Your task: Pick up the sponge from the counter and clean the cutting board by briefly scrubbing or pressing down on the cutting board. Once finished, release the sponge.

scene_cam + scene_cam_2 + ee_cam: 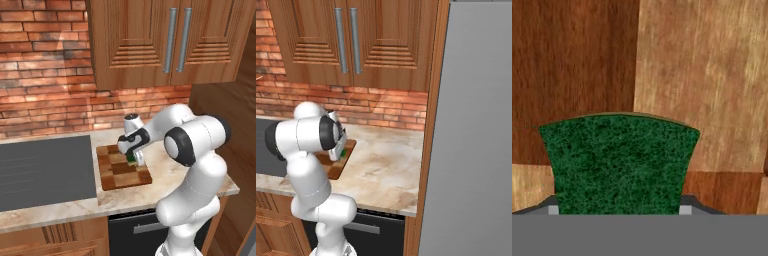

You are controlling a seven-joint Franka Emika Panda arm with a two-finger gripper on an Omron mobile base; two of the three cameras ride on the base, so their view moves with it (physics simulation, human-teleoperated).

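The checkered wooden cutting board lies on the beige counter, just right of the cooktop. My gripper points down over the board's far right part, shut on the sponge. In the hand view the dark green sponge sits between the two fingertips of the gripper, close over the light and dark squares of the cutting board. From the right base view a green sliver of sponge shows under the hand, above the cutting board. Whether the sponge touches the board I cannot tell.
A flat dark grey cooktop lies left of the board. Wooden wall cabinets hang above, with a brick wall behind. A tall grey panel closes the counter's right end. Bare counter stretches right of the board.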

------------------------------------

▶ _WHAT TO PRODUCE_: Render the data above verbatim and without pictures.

▶ _WRITTEN RESPONSE_:
Your task: Pick up the sponge from the counter and clean the cutting board by briefly scrubbing or pressing down on the cutting board. Once finished, release the sponge.

scene_cam + scene_cam_2 + ee_cam: 

You are controlling a seven-joint Franka Emika Panda arm with a two-finger gripper on an Omron mobile base; two of the three cameras ride on the base, so their view moves with it (physics simulation, human-teleoperated).

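The checkered wooden cutting board lies on the beige counter, just right of the cooktop. My gripper points down over the board's far right part, shut on the sponge. In the hand view the dark green sponge sits between the two fingertips of the gripper, close over the light and dark squares of the cutting board. From the right base view a green sliver of sponge shows under the hand, above the cutting board. Whether the sponge touches the board I cannot tell.
A flat dark grey cooktop lies left of the board. Wooden wall cabinets hang above, with a brick wall behind. A tall grey panel closes the counter's right end. Bare counter stretches right of the board.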

This completes the response to the exercise.